O concelho de Oliveira do Hospital não escapa às ordens da Autoridade Nacional Florestal que, através de edital, está a notificar todos os proprietários, usufrutários ou rendeiros para procederem ao abate e remoção de todos os exemplares de coníferas (pinheiros e outras resinosas) que apresentem sintomas de declínio, isto é, que estejam secas ou a secar.

Para além do abate das árvores que deve ocorrer no prazo máximo de 10 dias a partir da data de notificação, os proprietários são ainda obrigados a proceder à entrega do material lenhoso em destinos autorizados e à eliminação das lenhas e outros sobrantes através de queima, ou estilhaçamento.

Em caso de incumprimento, os proprietários são substituídos pelo Estado, sendo que o valor material lenhoso auferido será usado para suportar despesas com as ações de erradicação.

Conhecido por “doença do pinheiro”, o Nemátodo ataca preferencialmente árvores resinosas e é transmitido por um insecto-vector, que contamina as árvores por onde passa, afectando sobretudo a copa e os ramos.

“O Nemátodo continua a avançar de forma descontrolada”

No concelho e na região, o caso é acompanhado pela CAULE que, diariamente desenvolve no terreno missões de prospeção de árvores afetadas pela doença que se tem vindo a propagar nas florestas portuguesas.

Pese embora os trabalhos desenvolvidos, o responsável por aquela Associação Florestal constata, através de comunicado disponível no site da CAULE, que o nemátodo “continua a avançar de forma descontrolada”. José Vasco Campos chega mesmo a verificar que, em menos de uma década, a doença reúne condições para “dizimar 80 a 90 por cento do pinhal adulto da região Centro”.

Como forma de combater a propagação do nemátodo, a CAULE tem em curso uma operação nos concelhos de Oliveira do Hospital, Tábua, Seia, Arganil, Penacova e Santa Comba Dão, que consiste na identificação e marcação de pinheiros-bravos com sintomas de declínio.

José Vasco Campos alerta para os prejuízos que a doença poderá causar nas economias locais, caso não seja devidamente atacada e controlada.

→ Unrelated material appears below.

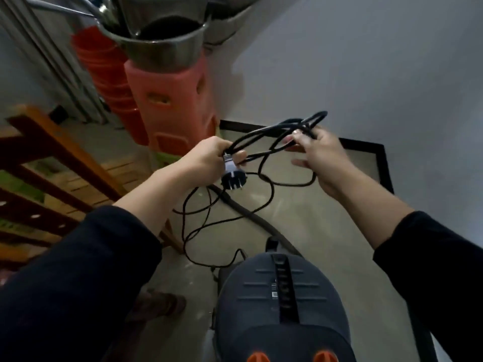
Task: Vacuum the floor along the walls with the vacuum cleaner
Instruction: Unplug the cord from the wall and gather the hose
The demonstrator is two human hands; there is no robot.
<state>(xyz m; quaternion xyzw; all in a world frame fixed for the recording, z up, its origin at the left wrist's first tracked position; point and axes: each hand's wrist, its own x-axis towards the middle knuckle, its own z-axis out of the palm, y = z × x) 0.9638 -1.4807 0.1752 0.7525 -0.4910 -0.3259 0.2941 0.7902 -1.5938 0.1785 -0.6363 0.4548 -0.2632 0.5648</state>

Apela, por isso, aos proprietários florestais para que estejam atentos à evolução dos pinheiros e procedam ao imediato abate e eliminação dos resíduos em caso de deteção da doença.

O impacto que o nemátodo vai ter na paisagem não deixa de preocupar o presidente da CAULE, que prevê a plantação por parte dos proprietários de “outras árvores de crescimento rápido, como o eucalipto, por exemplo, que já ocupa uma área substancial da mancha florestal da região”.